God of War Director Admits He Couldn’t Compete With Rockstar on an Open-World Game
When I first started exploring the Lake of Nine in God of War, I was tempted to celebrate the fact that Santa Monica was attempting an open-world God of War. Early in the review process, however, Sony PR admonished me to stay away from the words “open-world,” and reminded me that God of War is really “wide linear.” It’ a term we’re hearing repeated now from God of War Director Cory Barlog in a new interview with GamesBeat.
Barlog admitted that an open-world God of War is not something he and his team at Santa Monica Studio were prepared to tackle. The team simply didn’t have the resources to pull it off. Barlog noted,
We kept describing it as wide linear. I was adamant that we couldn’t make an open-world game. The cost of entry and the expectation level is so high that we’d never compete. We just don’t have the infrastructure and the systems. I don’t want to do that.

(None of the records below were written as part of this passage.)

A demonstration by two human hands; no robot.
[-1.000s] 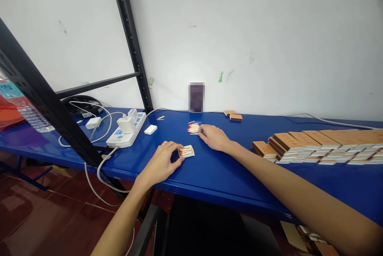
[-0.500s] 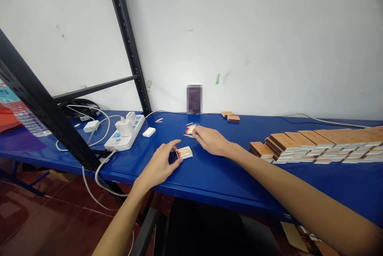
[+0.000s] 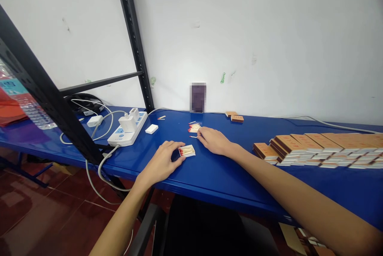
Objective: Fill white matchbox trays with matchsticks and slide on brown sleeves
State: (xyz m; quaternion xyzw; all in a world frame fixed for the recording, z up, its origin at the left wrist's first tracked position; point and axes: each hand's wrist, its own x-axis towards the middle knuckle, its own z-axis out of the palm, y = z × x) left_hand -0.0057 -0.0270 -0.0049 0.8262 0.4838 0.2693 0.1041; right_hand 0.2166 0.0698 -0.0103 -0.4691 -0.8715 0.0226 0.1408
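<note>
A small white matchbox tray (image 3: 187, 153), partly filled with red-tipped matches, lies on the blue table. My left hand (image 3: 163, 163) curls around its left end, with the thumb at the near corner and the forefinger at the far one. Just behind the tray is a loose pile of red-headed matches (image 3: 194, 127). My right hand (image 3: 214, 141) reaches in from the right, fingers pressed together at the pile's right end. A single match (image 3: 193, 136) points left from beside those fingertips, which are partly hidden.
Stacked matchboxes (image 3: 314, 144) line the right side of the table (image 3: 227, 180). Two more matchboxes (image 3: 235, 117) lie near the wall. On the left are a white block (image 3: 151, 129), a few stray matches (image 3: 161, 118), a power strip (image 3: 128, 132) with cables, and a black shelf post (image 3: 134, 32).
My left forefinger has come down to the tray's far corner. My right hand stays at the match pile, its fingers slightly shifted. The whole view has moved a little.
</note>
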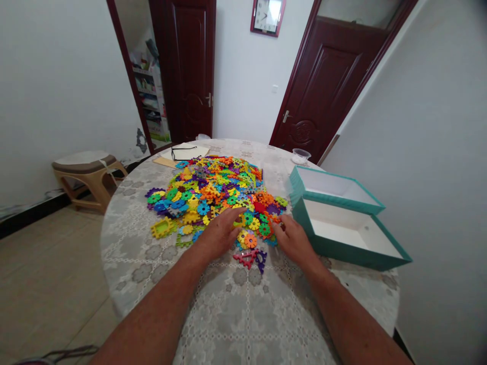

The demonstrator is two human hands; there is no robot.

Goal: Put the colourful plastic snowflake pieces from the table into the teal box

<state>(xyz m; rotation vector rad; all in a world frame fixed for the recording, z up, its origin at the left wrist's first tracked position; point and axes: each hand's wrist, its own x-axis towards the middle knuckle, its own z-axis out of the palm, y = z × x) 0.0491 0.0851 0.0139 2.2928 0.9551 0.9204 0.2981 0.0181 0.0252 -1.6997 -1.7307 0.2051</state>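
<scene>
A heap of colourful plastic gear-shaped and square building pieces [213, 192] covers the middle of a round table [243, 314] with a grey patterned cloth. My left hand [218, 234] lies palm down at the heap's near edge, fingers stretched toward a yellow and orange gear. My right hand [292, 238] rests just right of it, fingers curled on small pieces at the heap's edge; what they grip is hidden. A red triangle piece [246, 258] and a purple piece [262, 259] lie between my hands.
Two teal boxes with white insides [342, 223] stand at the table's right. A notebook with glasses [184, 151] and a small clear cup [301, 154] sit at the far side. A wooden stool [89, 175] stands on the floor at left.
</scene>
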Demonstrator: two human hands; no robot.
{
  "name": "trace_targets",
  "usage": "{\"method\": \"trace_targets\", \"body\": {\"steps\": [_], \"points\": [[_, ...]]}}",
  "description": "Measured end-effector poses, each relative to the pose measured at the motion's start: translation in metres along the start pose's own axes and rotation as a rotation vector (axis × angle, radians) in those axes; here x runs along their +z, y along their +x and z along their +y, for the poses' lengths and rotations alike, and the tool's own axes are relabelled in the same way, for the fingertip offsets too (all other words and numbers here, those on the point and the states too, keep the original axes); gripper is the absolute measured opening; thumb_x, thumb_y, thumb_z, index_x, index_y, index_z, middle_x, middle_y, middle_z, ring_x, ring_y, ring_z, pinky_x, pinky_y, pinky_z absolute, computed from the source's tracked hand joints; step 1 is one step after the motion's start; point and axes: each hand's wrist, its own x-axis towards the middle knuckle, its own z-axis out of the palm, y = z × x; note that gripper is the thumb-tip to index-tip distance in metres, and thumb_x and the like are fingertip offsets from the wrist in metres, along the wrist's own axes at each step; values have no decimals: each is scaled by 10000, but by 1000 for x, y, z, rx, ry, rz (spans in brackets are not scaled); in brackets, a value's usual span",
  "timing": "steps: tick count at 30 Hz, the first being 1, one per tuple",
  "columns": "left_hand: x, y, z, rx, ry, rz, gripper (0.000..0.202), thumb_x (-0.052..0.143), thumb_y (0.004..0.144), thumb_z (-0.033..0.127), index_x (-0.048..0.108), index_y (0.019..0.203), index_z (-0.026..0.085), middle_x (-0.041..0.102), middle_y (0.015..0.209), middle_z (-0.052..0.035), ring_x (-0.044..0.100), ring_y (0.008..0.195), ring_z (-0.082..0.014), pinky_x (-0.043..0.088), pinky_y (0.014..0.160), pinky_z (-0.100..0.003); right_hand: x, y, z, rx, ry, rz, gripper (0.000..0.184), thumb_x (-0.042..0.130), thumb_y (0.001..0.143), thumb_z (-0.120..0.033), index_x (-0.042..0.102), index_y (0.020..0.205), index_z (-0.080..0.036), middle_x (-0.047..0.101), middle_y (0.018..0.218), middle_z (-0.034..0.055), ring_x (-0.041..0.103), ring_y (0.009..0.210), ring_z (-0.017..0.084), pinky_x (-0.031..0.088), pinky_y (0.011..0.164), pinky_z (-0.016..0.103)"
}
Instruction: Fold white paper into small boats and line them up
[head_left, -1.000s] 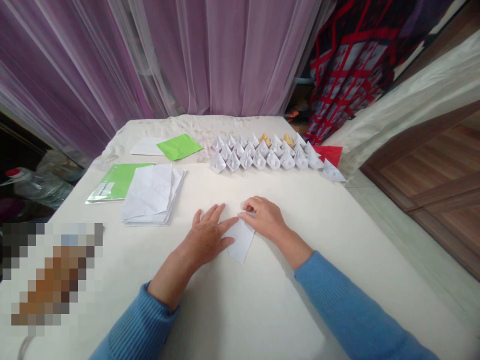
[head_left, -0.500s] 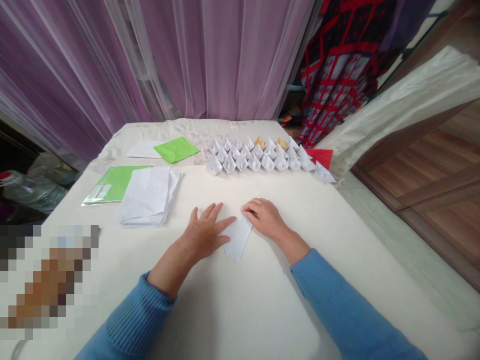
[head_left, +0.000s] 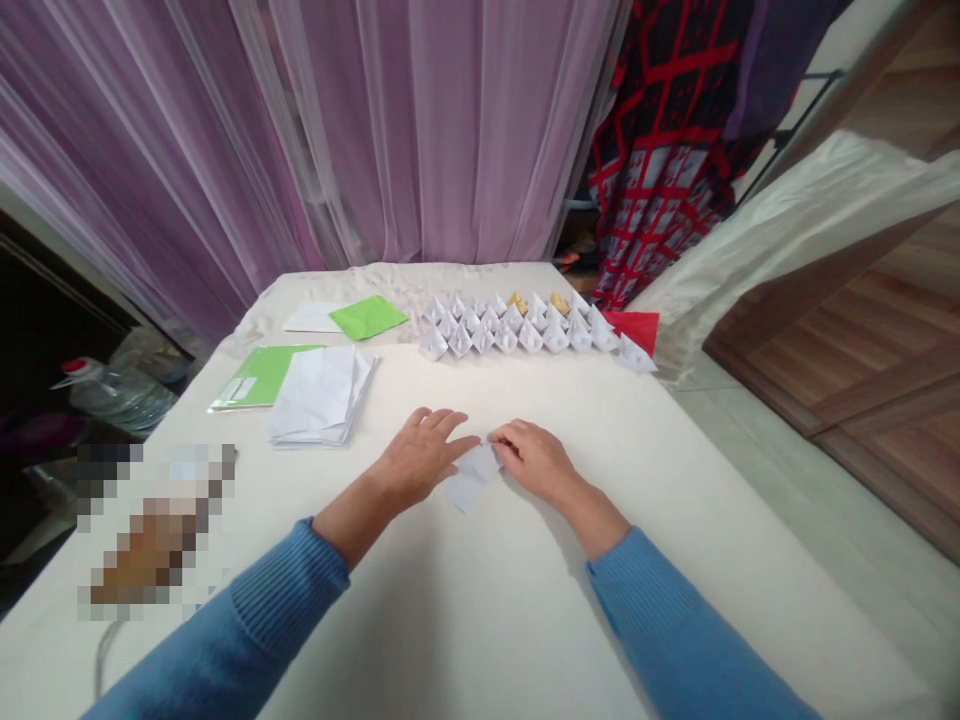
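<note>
A small folded white paper (head_left: 470,480) lies on the cream table (head_left: 480,600) between my hands. My left hand (head_left: 421,455) rests flat on its left part, fingers stretched out and close together. My right hand (head_left: 534,458) has its fingers curled and pinches the paper's upper right edge. Both arms wear blue sleeves.
Rows of several folded white paper boats (head_left: 517,327), two of them yellowish, stand at the table's far side beside a red sheet (head_left: 636,325). A stack of white paper (head_left: 321,395), a green folder (head_left: 259,377) and a green sheet (head_left: 367,316) lie far left. Purple curtains hang behind.
The camera view tilted up and shifted, so the table things sit lower and farther right. My hands have drawn closer together over the paper, which shows less.
</note>
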Motion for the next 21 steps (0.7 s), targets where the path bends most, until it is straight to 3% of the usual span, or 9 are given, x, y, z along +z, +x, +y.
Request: {"method": "trace_targets", "body": {"steps": [4, 7, 11, 15, 18, 21], "points": [[12, -14, 10, -53, -55, 24, 270, 544, 886, 129, 644, 1119, 222, 658, 1158, -85, 619, 1044, -239, 477, 896, -397, -3, -11, 17, -172, 164, -47, 398, 503, 736, -60, 627, 1086, -201, 657, 1058, 55, 597, 947, 185, 462, 868, 318], [21, -25, 22, -94, -115, 49, 291, 510, 873, 73, 644, 1095, 206, 674, 1148, -80, 643, 1007, -212, 507, 856, -360, -3, -13, 20, -244, 135, -52, 491, 521, 683, -74, 610, 1147, -206, 622, 1164, 78, 562, 1079, 221, 434, 969, 377], [25, -35, 43, -229, -161, 147, 261, 563, 895, 241, 618, 1143, 180, 653, 1227, -104, 597, 1139, -250, 491, 940, -406, -1, -10, 16, -183, 86, -49, 472, 560, 687, -129, 597, 1152, -201, 624, 1097, 74, 576, 1015, 225, 452, 941, 383], [26, -37, 62, -294, -116, 191, 475, 673, 813, 469, 585, 1162, 159, 629, 1253, -146, 577, 1154, -317, 463, 957, -475, 0, -8, 15, -97, 103, -30, 575, 563, 660, -129, 538, 1232, -175, 592, 1109, 84, 595, 918, 199, 484, 887, 355], [25, -31, 69, -326, -60, 211, 422, 654, 834, 447, 564, 1149, 181, 647, 1198, -132, 594, 1103, -303, 455, 942, -471, -2, -5, 18, -155, 39, -30, 682, 576, 665, -142, 491, 1339, -194, 513, 1288, 116, 554, 1096, 234, 450, 976, 384], [23, -25, 70, -333, -39, 178, 325, 610, 870, 389, 554, 1117, 184, 662, 1132, -118, 616, 1037, -283, 467, 897, -450, -4, 0, 23, -263, -5, -55, 608, 595, 687, -147, 561, 1292, -203, 530, 1314, 117, 522, 1153, 262, 427, 1014, 432]]}}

After playing the game, it might be hard to imagine a studio restricted by limited resources or manpower. Many consider it a cinematic marvel from beginning to end. This is despite the size of Barlog’s team, and not because of it. He revealed in the interview that his team, at its peak, was about 300 members strong. Compare that to Rockstar Games and Ubisoft, companies that produced the two open-world games everyone was talking about in 2018: Red Dead Redemption 2, and Assassin’s Creed Odyssey.

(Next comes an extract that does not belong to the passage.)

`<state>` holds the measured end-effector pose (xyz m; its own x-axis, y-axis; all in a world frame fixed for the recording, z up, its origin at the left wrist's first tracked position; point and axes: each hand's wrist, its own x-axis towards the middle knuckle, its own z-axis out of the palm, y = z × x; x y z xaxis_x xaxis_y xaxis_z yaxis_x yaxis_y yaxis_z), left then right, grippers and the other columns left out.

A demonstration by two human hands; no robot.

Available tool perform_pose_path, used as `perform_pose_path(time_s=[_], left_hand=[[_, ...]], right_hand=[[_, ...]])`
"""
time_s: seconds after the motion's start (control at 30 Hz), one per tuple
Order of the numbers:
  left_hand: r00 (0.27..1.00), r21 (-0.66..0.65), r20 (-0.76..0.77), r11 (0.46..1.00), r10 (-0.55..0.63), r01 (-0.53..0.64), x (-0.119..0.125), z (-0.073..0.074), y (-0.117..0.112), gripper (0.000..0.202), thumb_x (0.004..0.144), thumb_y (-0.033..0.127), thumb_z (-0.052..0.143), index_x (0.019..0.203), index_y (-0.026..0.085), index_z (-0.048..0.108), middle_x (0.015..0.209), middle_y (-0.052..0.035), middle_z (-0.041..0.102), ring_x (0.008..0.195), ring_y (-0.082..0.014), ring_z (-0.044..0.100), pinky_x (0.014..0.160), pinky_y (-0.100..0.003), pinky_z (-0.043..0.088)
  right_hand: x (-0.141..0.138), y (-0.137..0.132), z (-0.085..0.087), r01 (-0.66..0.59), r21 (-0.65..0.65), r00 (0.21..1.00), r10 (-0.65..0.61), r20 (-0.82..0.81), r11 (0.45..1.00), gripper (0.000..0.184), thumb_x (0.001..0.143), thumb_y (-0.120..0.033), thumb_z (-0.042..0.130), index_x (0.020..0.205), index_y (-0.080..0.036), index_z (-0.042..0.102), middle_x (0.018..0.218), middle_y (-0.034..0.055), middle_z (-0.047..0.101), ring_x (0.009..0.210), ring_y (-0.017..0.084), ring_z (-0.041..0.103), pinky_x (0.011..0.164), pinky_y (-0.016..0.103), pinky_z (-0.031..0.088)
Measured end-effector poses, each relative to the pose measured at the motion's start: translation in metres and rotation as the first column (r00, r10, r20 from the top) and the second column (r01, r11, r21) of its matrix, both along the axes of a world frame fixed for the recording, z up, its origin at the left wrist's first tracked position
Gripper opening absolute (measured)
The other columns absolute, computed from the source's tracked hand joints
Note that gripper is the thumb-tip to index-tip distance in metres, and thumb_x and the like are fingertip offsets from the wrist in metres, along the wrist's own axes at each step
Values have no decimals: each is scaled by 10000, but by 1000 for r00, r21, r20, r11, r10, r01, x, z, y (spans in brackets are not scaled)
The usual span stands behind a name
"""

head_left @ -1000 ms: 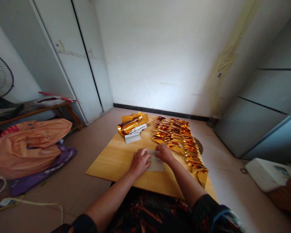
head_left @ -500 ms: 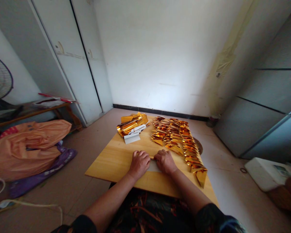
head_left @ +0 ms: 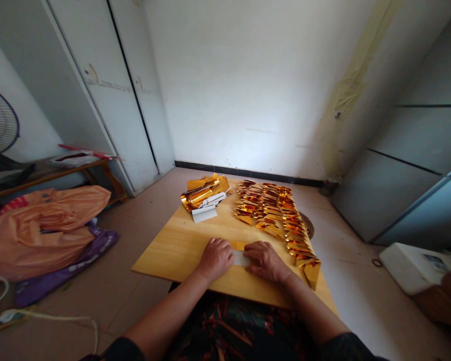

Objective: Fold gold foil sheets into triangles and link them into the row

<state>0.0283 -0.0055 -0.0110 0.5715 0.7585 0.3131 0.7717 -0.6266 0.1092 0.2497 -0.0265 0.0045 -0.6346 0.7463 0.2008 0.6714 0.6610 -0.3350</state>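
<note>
A small sheet of gold foil paper (head_left: pixel 240 258) lies on the wooden board with its pale side up and a gold strip along its far edge. My left hand (head_left: pixel 217 259) is closed over the sheet's left end, fingers curled onto it. My right hand (head_left: pixel 266 261) rests at the right end, its fingers apart and laid on the paper. Both palms hide the sheet's ends. Beyond my right hand, folded gold foil pieces (head_left: pixel 263 205) stand in several overlapping rows. Loose gold foil sheets (head_left: pixel 206 193) are heaped at the far left of the board, a pale folded piece (head_left: pixel 204 214) in front.
The wooden board (head_left: pixel 165 255) stands close in front of my lap. Orange and purple bags (head_left: pixel 52 225) lie on the floor at left, near a low bench (head_left: pixel 97 165) and a fan (head_left: pixel 0 120). A white box (head_left: pixel 413 268) sits at right, by a grey refrigerator (head_left: pixel 391 195).
My right hand has moved right and slightly toward me, its fingers spreading from a pinch at the far edge. My left hand has shifted slightly nearer. More of the sheet shows between them.
</note>
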Motion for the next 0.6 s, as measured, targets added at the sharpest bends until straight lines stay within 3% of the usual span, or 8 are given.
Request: perform_pose_path(time_s=[0.17,0.4,0.6], left_hand=[[1000,-51,9,999,-11,12,-4,4,-8,249,786,401,636,942,207,624,1052,-67,647,970,-232,561,856,-373,362],[1000,-72,31,997,-2,4,-5,3,-3,157,798,262,586,940,204,622,1105,-59,642,1010,-225,570,921,-393,345],[994,-106,58,990,96,-89,2,6,-4,110,823,259,553,897,199,608,1049,-57,655,1003,-224,577,887,-401,342]], right_hand=[[2,0,-13,42,51,998,-39,-55,998,248,858,-353,580,1069,-253,663,1160,73,617,1038,219,520,908,377,344],[-8,3,-20,67,139,996,-59,-65,988,154,861,-315,579,933,-245,696,1002,65,639,915,201,533,809,339,391],[-19,1,-17,-40,80,984,53,-168,996,289,950,-241,387,861,-193,658,857,62,617,827,147,564,748,246,455]])
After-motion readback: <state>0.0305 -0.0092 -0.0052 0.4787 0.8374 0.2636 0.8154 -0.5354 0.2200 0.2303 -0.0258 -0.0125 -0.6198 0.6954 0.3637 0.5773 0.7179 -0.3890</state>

Yeah, I think [Rockstar] were closer to 4,000. At the time I thought the 1,600 that Ubisoft had on Assassin’s Creed was a lot. To do these things, to do the complexity they have, you just need a lot of people. For us, not only do we not want to invest in that aspect of it, but to me the world needed to feel large, and not empty, but with surprising moments of discovery.
It is strange hearing the man who directed the 2018 Game of the Year say that God of War couldn’t compete in the open-world space. Those who play the game can now appreciate the scope and breadth of the project for what it is, while acknowledging what makes games like Red Dead and Assassin’s Creed so appealing in their own way.